### WHAT YOU SHOULD DO
For the material below, reproduce exactly each line from the one that has "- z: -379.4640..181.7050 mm" through the one that has "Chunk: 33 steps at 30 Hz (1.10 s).", and no others; pictures stay out.
-- Opening Marker --
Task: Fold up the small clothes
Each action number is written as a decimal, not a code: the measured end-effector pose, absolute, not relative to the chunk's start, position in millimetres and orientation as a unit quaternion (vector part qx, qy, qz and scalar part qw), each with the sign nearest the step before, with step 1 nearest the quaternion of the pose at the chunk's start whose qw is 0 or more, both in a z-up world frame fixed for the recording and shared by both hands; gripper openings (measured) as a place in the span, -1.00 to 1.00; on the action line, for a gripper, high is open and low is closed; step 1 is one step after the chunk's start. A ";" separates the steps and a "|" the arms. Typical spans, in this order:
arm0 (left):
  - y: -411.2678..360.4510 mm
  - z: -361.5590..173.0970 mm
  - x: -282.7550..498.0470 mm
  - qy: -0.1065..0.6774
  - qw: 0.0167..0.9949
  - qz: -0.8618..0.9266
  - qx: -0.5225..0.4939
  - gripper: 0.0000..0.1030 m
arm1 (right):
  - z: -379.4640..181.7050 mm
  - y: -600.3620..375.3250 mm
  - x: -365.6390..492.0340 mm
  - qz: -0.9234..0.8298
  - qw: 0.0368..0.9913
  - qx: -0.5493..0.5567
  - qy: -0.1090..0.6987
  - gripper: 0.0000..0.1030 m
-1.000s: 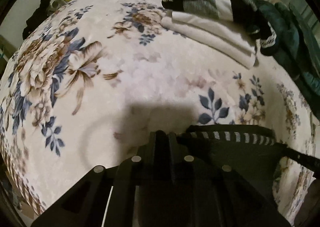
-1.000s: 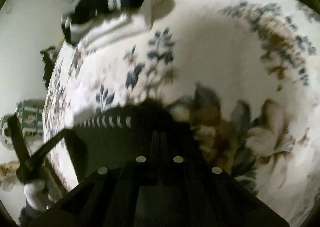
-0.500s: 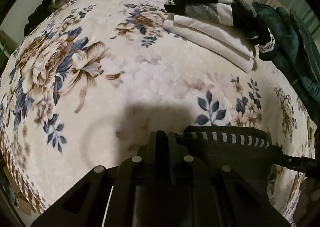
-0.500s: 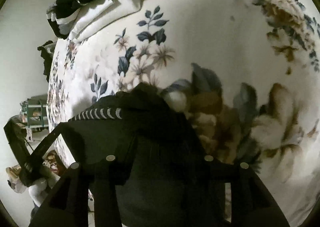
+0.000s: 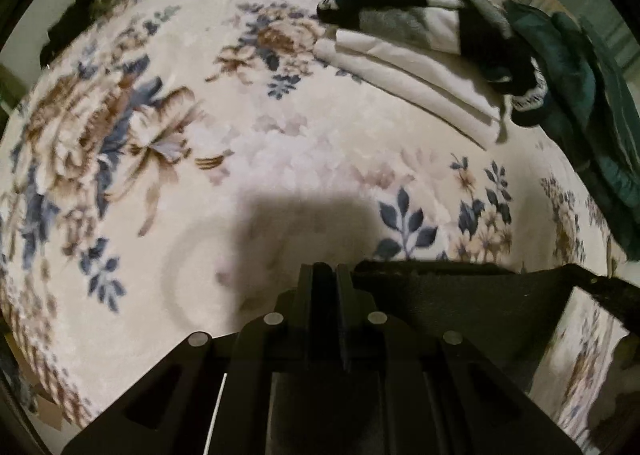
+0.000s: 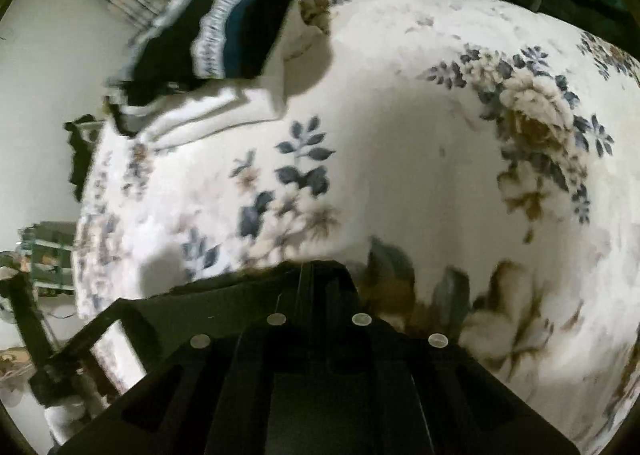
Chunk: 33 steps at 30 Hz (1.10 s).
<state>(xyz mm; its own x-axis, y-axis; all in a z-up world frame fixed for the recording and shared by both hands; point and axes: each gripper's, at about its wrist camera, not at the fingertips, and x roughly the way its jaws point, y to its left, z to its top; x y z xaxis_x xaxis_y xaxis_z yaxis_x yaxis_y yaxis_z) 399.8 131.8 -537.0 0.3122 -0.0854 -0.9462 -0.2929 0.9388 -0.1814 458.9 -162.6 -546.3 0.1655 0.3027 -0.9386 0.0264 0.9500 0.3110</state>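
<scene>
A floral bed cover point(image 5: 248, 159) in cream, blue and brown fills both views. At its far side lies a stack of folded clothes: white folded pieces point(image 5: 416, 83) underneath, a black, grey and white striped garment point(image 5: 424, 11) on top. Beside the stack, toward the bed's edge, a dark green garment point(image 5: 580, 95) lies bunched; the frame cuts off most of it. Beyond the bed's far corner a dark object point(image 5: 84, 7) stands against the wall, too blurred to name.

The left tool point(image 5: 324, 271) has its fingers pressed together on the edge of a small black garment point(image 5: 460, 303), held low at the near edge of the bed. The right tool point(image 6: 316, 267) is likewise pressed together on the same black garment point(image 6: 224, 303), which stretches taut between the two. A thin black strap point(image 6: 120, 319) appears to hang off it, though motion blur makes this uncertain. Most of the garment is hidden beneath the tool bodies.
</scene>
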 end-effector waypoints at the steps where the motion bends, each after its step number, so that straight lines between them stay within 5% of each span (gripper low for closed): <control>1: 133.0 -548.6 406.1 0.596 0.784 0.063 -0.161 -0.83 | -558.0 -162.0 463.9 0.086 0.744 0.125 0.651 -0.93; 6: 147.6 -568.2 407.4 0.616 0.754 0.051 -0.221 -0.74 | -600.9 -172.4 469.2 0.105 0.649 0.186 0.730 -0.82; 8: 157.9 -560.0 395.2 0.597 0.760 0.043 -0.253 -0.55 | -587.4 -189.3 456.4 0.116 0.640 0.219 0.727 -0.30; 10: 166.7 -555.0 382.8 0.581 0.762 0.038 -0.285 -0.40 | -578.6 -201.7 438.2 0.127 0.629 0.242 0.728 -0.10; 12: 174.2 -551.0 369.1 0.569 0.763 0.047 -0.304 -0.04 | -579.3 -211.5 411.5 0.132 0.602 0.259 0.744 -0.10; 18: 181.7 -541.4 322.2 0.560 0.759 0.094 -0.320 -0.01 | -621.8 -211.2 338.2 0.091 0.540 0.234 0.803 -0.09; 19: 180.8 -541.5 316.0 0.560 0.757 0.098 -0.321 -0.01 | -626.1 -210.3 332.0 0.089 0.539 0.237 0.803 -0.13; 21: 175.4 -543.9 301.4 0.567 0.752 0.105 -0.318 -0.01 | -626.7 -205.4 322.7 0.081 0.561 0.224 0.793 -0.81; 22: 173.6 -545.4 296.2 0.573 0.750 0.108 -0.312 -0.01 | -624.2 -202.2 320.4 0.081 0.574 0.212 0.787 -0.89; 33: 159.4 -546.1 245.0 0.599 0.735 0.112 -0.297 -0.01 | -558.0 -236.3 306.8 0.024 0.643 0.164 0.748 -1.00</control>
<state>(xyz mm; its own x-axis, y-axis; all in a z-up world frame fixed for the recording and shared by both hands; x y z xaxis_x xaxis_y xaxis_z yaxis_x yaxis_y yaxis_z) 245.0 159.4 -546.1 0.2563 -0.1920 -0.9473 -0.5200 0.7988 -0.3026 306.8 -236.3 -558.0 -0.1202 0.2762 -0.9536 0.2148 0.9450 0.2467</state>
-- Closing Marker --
### YOUR SOLUTION
  - z: -379.4640..181.7050 mm
  - y: -600.3620..375.3250 mm
  - x: -365.6390..492.0340 mm
  - qz: -0.9234..0.8298
  - qw: 0.0368..0.9913
  - qx: -0.5493..0.5567
  - qy: -0.1090..0.6987
  - gripper: 0.0000..0.1030 m
-1.000s: 
-1.000s: 
-0.500s: 
-0.500s: 
+0.000s: 
+0.000s: 
Chunk: 33 steps at 30 Hz (1.10 s).

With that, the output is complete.